**Work instruction:** From the data below, set down exactly the lines between the one holding "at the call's" and the one holding "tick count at", inclusive, and no others.

**Saved entries:**
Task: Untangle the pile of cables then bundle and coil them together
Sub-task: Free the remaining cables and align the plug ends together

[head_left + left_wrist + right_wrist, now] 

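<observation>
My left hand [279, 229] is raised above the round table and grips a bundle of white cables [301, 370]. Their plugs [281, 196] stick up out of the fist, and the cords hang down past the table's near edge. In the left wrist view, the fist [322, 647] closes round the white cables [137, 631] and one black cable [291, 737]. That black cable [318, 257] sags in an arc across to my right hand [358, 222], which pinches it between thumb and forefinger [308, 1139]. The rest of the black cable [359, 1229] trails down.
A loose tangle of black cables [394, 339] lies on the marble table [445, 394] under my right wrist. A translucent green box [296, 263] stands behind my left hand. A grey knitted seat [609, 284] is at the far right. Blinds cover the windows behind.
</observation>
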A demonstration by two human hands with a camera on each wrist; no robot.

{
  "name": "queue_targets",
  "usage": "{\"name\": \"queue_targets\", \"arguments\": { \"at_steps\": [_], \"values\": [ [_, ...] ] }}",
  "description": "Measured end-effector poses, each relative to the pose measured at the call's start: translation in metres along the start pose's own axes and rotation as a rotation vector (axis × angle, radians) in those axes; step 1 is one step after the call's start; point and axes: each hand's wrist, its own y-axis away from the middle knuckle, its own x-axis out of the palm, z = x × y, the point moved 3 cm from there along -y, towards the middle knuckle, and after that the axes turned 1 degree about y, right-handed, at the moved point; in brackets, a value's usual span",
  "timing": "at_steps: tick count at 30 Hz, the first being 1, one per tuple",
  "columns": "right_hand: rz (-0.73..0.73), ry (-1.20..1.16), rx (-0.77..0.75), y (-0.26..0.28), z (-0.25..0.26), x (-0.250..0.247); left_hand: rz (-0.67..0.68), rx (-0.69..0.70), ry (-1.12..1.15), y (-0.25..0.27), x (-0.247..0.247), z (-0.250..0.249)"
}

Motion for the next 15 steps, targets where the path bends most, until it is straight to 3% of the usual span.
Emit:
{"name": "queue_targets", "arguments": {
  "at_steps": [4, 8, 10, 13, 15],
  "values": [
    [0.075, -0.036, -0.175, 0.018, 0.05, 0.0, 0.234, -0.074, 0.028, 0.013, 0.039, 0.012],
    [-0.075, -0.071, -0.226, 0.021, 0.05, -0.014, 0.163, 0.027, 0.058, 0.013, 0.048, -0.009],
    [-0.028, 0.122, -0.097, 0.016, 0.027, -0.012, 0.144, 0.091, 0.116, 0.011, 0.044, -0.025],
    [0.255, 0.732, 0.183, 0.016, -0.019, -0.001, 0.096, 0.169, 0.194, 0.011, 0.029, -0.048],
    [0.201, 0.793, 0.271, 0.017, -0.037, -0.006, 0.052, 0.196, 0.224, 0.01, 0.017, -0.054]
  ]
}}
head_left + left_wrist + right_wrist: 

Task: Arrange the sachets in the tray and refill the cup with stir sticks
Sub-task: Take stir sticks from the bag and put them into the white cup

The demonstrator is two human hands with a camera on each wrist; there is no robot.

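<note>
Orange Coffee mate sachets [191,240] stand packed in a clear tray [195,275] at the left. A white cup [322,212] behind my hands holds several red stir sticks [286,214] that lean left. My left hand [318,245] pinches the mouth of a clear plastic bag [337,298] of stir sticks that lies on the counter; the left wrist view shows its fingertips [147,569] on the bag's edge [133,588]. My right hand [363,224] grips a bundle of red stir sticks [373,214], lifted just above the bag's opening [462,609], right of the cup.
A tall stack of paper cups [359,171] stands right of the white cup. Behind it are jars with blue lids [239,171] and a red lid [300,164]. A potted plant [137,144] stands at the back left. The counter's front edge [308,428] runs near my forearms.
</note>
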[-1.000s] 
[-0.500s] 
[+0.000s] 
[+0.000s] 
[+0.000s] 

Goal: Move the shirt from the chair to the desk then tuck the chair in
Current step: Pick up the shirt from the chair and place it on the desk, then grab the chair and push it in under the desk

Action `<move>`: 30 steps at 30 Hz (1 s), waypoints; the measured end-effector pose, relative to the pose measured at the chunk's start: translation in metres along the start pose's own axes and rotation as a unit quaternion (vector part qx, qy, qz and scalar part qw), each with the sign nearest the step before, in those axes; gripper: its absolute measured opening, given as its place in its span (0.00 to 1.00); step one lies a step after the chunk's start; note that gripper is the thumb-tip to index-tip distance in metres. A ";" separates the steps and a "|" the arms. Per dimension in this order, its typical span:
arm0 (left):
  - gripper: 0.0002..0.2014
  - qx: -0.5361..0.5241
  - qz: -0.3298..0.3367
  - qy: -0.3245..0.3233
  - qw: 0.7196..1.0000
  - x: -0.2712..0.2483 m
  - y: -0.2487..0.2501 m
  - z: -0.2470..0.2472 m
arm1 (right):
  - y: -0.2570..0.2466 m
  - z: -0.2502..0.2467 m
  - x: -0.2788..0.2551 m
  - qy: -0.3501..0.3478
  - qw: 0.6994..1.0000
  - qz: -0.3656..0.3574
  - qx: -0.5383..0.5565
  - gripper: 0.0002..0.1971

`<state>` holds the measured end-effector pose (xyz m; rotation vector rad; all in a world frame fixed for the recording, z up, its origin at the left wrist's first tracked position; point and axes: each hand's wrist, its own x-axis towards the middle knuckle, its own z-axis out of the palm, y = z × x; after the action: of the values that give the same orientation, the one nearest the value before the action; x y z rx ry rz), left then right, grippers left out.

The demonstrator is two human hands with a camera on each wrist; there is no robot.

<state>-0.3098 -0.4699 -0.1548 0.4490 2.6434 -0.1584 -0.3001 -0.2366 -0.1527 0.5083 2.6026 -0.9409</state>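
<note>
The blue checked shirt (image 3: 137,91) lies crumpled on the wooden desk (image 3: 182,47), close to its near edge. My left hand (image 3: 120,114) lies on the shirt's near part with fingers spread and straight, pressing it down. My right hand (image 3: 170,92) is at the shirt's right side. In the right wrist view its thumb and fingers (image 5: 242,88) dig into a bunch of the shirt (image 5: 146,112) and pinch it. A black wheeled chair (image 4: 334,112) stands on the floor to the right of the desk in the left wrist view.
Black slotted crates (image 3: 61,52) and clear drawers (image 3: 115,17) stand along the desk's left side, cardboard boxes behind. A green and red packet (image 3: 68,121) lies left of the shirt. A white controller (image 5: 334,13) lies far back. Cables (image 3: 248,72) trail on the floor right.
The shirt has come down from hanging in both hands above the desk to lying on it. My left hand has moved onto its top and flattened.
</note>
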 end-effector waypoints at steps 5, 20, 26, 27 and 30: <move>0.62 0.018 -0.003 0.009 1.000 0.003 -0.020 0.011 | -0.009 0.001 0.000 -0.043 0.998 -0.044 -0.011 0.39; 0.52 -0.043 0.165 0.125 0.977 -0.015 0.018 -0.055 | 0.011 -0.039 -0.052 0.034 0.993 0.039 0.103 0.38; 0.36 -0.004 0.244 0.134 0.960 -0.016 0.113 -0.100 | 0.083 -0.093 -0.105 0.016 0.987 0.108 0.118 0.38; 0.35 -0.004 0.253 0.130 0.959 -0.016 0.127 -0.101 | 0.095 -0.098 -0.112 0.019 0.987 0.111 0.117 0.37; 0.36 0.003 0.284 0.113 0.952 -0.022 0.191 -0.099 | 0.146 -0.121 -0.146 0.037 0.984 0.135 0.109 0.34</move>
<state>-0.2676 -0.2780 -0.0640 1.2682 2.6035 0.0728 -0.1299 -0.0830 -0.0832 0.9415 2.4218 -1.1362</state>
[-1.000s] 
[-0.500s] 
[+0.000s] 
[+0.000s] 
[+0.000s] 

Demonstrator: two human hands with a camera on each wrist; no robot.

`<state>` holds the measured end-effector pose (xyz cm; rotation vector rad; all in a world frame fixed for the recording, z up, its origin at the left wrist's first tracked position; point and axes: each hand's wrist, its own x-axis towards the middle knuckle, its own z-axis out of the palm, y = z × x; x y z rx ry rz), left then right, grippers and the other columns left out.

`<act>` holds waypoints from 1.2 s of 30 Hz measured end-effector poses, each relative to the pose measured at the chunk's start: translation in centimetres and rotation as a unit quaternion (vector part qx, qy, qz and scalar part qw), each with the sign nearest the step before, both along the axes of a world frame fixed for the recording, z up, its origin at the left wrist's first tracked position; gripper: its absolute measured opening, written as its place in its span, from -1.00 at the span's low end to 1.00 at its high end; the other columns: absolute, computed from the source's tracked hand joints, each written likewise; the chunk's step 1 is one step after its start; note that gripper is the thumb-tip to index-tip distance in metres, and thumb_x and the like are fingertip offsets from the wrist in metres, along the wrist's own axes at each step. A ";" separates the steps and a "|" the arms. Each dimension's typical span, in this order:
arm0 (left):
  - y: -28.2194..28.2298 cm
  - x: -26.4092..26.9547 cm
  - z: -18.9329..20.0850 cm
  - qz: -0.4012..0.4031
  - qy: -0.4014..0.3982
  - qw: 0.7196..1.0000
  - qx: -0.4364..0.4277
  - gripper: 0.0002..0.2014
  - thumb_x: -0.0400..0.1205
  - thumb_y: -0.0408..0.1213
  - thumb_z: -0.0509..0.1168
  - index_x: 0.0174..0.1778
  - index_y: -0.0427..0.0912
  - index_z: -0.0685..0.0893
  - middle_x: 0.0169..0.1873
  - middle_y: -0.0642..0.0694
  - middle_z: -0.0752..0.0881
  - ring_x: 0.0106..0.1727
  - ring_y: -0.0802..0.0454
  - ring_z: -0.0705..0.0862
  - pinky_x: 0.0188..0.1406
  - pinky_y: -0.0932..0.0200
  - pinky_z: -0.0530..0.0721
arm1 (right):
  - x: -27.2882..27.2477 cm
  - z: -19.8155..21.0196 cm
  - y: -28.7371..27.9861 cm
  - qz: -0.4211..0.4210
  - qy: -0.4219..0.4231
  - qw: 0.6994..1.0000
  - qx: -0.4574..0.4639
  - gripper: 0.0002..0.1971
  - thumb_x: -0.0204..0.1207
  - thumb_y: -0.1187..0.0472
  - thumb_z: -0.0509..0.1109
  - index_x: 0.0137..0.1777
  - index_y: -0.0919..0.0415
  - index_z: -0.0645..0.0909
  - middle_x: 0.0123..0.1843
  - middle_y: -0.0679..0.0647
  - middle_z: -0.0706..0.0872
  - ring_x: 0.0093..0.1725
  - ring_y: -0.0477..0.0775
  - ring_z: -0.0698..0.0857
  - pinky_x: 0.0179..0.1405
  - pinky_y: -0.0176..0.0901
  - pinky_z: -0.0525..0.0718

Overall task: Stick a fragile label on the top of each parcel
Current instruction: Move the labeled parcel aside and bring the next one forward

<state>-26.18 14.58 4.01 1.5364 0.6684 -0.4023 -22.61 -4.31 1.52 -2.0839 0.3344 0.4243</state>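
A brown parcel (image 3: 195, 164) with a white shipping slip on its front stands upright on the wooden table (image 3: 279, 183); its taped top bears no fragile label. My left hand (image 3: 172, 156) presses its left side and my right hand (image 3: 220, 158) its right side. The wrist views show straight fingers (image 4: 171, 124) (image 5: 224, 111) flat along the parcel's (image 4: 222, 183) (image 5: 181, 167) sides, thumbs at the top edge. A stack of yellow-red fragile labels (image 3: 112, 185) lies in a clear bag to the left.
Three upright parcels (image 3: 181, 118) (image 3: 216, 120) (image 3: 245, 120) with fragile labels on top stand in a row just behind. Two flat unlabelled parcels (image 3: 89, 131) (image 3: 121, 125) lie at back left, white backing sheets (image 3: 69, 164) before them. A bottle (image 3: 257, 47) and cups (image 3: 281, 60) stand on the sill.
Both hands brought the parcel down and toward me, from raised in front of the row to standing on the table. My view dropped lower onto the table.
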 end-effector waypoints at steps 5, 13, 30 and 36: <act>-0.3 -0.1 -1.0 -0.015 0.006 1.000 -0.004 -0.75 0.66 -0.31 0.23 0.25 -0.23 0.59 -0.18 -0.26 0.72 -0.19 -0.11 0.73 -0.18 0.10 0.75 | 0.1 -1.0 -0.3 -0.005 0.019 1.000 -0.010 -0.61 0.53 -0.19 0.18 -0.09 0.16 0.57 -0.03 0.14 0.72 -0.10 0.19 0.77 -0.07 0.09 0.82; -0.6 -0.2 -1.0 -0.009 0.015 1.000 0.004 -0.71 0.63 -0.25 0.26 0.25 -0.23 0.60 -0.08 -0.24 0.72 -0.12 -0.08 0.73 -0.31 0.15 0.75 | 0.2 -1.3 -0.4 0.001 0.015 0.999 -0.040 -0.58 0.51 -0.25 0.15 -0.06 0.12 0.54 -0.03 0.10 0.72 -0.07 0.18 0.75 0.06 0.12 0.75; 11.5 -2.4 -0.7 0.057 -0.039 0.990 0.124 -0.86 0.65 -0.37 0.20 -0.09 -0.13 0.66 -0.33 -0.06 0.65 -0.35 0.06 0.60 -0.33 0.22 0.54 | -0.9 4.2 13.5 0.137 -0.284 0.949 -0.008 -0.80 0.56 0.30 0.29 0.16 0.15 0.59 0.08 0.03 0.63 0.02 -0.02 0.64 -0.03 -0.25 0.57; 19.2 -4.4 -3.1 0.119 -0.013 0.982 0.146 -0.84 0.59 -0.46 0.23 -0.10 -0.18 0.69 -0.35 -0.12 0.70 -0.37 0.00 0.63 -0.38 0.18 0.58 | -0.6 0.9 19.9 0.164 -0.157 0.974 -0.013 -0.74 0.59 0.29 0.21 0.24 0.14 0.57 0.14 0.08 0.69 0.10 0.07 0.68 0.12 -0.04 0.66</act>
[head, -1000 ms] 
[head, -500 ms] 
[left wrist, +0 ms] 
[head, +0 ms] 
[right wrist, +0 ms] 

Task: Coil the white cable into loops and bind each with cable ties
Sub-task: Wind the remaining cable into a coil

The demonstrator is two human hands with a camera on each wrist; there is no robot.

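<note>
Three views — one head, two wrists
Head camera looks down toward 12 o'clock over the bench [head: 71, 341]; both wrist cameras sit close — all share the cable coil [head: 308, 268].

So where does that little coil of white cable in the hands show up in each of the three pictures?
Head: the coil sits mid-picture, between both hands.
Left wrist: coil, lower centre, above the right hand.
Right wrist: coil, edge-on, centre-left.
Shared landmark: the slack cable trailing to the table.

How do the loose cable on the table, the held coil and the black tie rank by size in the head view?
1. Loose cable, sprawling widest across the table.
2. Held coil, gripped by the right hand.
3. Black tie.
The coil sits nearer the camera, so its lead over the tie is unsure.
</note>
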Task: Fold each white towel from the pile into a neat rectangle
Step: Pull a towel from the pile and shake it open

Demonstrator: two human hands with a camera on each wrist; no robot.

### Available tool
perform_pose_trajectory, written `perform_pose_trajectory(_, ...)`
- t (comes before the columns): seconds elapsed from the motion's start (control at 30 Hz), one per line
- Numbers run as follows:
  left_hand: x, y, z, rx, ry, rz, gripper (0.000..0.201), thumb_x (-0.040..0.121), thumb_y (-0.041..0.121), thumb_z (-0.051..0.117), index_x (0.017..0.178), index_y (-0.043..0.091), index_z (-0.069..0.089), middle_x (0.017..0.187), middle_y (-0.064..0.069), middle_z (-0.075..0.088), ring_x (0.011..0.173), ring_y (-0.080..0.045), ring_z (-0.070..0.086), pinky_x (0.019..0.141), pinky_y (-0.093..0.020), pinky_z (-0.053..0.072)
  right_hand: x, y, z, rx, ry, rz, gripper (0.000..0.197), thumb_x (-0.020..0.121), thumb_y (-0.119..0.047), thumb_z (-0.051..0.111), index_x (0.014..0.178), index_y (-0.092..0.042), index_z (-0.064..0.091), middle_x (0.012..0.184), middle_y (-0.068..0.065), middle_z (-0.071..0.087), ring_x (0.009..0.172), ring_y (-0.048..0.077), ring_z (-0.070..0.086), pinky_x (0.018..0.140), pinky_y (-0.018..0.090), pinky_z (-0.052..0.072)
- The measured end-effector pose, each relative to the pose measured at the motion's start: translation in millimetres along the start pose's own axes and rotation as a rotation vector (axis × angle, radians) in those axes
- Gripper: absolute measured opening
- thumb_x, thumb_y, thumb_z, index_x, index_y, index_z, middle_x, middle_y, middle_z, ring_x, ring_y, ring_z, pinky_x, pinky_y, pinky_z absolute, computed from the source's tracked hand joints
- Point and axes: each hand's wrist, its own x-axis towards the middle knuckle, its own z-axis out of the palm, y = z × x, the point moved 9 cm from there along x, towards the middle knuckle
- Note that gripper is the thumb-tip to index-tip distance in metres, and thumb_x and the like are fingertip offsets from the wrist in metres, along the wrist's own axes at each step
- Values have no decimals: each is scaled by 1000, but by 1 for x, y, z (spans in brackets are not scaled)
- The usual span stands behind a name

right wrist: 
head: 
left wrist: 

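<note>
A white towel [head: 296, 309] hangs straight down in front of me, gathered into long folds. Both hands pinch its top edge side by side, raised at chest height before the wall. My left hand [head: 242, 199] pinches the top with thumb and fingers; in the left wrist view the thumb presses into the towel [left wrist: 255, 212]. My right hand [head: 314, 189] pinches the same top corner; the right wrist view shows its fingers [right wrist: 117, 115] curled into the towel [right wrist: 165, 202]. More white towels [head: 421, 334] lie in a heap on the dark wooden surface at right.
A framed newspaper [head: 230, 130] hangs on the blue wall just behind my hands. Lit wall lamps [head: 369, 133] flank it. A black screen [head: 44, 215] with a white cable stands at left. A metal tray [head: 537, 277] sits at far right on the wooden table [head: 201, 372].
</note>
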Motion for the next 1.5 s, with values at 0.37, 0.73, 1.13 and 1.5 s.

**Exercise result:**
  "description": "Measured end-effector poses, each relative to the pose measured at the call's start: translation in metres along the start pose's own axes and rotation as a rotation vector (axis × angle, radians) in those axes; step 1 is one step after the call's start; point and axes: each hand's wrist, its own y-axis away from the middle knuckle, its own x-axis out of the palm, z = x × y, the point moved 3 cm from there along -y, towards the middle knuckle, and after that the axes turned 1 degree about y, right-handed, at the moved point; in brackets, a value's usual span",
  "timing": "at_steps: tick count at 30 Hz, the first being 1, one per tuple",

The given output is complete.